Les partisans d’un procès redoutent que, face aux lenteurs de la justice italienne et en ces temps de crise et de menace accrue de chômage, l’offre soit acceptée par la plupart des familles.

Le drame de Casale Monferrato

Des quatre sites de production d’Eternit en Italie (Cavagnolo près de Turin, Casale Monferrato près d’Alessandria, Bagnoli dans la province de Naples et Rubiera en Emilie Romagne), c’est celui de Casale Monferrato dans le Piémont, qui a fait le plus de victimes.

Dans cette commune, 1646 travailleurs et habitants ont déjà perdu la vie. Et jusqu’à l’horizon 2020, 70 nouveaux cas par année pourraient encore se déclarer. Ce n’est qu’au-delà ce cette date que les dimensions de la tragédie commenceront progressivement à régresser, estiment les spécialistes.

Le scandale continue

Hors l’Italie, la multinationale Eternit fait l’objet d’autres enquêtes judiciaires ou de plaintes pénales, comme au Nicaragua, au Brésil et en Afrique du Sud. Et les associations de défense des travailleurs et de la santé dénoncent le fait que d’autres Etats continuent à ce jour d’utiliser de l’amiante. Il s’agit notamment de la Chine, de l’Inde et des pays de l’ex-Union soviétique.

Considérée comme un matériau indestructible et exceptionnel, cette roche fibreuse (aussi appelée asbeste) a connu un boom dans la construction entre 1950 et la fin des années 70. Durant cette grande période de l’amiante, la famille Schmidheiny contrôlait des usines dans seize pays, employant non moins de 23’000 travailleurs.

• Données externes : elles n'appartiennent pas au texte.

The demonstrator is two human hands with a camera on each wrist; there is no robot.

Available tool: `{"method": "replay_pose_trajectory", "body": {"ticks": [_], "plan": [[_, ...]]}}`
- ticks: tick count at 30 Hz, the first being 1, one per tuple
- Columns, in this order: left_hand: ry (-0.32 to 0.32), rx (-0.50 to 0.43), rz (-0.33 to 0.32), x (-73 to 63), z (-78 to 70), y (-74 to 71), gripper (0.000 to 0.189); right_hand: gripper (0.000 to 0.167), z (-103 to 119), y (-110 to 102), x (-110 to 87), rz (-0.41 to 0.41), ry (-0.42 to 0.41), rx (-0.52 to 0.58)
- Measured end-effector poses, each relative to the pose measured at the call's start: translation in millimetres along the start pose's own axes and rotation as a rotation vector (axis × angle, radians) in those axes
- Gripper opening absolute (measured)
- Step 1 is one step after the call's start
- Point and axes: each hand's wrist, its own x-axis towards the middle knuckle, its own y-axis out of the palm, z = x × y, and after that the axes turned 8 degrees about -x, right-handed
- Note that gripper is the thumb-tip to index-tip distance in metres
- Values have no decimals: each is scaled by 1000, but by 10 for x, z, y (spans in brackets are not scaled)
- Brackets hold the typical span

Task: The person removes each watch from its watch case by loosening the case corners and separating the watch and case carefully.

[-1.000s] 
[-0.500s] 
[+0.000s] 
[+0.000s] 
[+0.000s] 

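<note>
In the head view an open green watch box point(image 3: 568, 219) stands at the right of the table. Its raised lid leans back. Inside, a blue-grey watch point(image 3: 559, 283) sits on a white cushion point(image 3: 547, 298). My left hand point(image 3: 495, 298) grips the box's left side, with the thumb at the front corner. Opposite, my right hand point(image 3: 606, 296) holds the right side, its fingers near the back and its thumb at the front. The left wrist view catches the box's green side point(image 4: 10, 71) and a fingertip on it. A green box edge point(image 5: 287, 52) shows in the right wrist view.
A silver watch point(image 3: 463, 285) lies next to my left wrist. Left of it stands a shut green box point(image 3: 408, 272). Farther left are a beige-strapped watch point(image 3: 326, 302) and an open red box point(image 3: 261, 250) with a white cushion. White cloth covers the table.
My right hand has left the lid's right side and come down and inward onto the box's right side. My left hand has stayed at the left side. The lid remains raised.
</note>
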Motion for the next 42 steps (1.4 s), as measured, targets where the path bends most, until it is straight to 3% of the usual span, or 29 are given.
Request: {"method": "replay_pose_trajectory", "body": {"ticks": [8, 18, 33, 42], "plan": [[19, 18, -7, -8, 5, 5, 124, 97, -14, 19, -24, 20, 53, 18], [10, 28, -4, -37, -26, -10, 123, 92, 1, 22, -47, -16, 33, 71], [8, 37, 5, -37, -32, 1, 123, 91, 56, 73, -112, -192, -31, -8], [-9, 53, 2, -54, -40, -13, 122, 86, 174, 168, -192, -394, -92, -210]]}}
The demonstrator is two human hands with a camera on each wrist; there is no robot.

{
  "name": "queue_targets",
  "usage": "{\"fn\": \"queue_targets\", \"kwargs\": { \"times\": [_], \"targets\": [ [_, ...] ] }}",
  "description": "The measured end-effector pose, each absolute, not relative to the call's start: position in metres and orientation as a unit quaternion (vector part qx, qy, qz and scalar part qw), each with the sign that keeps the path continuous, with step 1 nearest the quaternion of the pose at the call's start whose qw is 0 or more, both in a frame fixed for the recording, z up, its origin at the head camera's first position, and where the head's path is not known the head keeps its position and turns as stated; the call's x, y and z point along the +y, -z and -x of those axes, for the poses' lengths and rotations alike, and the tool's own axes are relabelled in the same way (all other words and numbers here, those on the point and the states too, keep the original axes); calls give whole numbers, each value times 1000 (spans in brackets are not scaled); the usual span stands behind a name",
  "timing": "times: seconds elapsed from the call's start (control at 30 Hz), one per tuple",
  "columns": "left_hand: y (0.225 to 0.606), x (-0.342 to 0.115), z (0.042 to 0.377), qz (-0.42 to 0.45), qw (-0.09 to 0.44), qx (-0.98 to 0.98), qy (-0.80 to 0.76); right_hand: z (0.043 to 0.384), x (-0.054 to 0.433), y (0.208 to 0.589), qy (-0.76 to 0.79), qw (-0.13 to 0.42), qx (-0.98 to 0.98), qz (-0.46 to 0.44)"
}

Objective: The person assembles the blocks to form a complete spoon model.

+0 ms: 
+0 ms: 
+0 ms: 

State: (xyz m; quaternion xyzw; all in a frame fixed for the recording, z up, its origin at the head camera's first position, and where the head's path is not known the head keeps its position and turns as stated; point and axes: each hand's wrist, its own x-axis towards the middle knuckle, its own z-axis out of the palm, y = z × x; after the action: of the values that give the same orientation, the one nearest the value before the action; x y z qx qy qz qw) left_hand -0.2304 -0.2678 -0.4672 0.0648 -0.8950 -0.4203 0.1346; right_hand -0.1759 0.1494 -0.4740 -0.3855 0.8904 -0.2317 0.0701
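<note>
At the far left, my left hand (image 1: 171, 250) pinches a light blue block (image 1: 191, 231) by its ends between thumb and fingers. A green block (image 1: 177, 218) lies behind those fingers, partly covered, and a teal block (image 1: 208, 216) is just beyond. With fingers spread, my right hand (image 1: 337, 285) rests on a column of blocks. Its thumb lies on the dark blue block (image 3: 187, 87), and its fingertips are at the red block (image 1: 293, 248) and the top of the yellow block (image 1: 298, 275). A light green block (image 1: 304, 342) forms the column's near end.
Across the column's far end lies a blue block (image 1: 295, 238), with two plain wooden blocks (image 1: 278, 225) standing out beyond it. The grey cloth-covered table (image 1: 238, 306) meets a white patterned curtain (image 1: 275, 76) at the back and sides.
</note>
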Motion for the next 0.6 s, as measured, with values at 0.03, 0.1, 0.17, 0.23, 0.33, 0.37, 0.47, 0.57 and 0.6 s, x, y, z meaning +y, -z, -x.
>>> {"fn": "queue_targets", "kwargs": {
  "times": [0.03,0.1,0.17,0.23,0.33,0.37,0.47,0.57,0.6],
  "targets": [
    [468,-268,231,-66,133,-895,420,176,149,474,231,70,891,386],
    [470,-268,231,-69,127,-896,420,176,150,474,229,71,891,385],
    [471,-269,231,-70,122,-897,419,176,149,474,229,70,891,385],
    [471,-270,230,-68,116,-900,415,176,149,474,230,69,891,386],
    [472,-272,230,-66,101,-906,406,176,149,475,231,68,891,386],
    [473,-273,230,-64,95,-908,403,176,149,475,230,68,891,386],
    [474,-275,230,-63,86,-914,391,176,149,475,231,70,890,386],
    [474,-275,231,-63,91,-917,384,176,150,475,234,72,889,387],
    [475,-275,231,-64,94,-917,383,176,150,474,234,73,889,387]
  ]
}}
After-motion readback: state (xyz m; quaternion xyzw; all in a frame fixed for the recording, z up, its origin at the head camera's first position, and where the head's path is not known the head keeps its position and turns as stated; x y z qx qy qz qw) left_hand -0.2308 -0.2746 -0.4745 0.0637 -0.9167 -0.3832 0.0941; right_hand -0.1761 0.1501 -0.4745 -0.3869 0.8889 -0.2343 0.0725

La décision du tribunal de Turin créera un précédent aussi pour les immigrés italiens et espagnols qui avaient travaillé sur les sites de Payerne et de Niederurnen en Suisse.

swissinfo, Nicole della Pietra

Les dangers que présente l’amiante contenu dans la fibre de ciment, sont identifiés pour la première fois dans la seconde moitié des années 1940.

La plus grave affection provoquée par ce matériau est le mésothéliome malin, un cancer broncho-pulmonaire.

Selon l’Organisation mondiale du travail, 100’000 à 140’000 personnes meurent chaque année des suites de pathologies provoquées par ce produit toxique.

En Suisse, un groupe d’expert de l’Office fédéral de la Santé publique avait apporté la preuve du caractère cancérigène du matériau en 1977.

Mais ce n’est qu’en 1990 que son interdiction légale est entrée en vigueur. Jusque là, environ 4 millions de tonnes de produits contenant de l’amiante ont été vendues.

L’amiante d’Eternit a fait 45 morts dans le pays, parmi d’anciens travailleurs d’Eternit SA, filiale d’Holcim à Niederurnen (Glaris) et Payerne (Vaud).

Les ouvriers avaient travaillé dans l’entreprise avant que des mesures de protection ne soient prises en 1978. La maladie a un temps de latence qui peut varier entre 10 et 40 ans.

C’est la caisse nationale d’assurance SUVA qui a versé des dédommagements aux victimes (environ 80’000 francs par personne).

A la fin 2005, les dépenses liées aux maladies de l’amiante atteignaient 423 millions de francs pour la Suva. Sur 435’000 accidents et maladies traités par an, moins de 200 cas sont liés à l’amiante.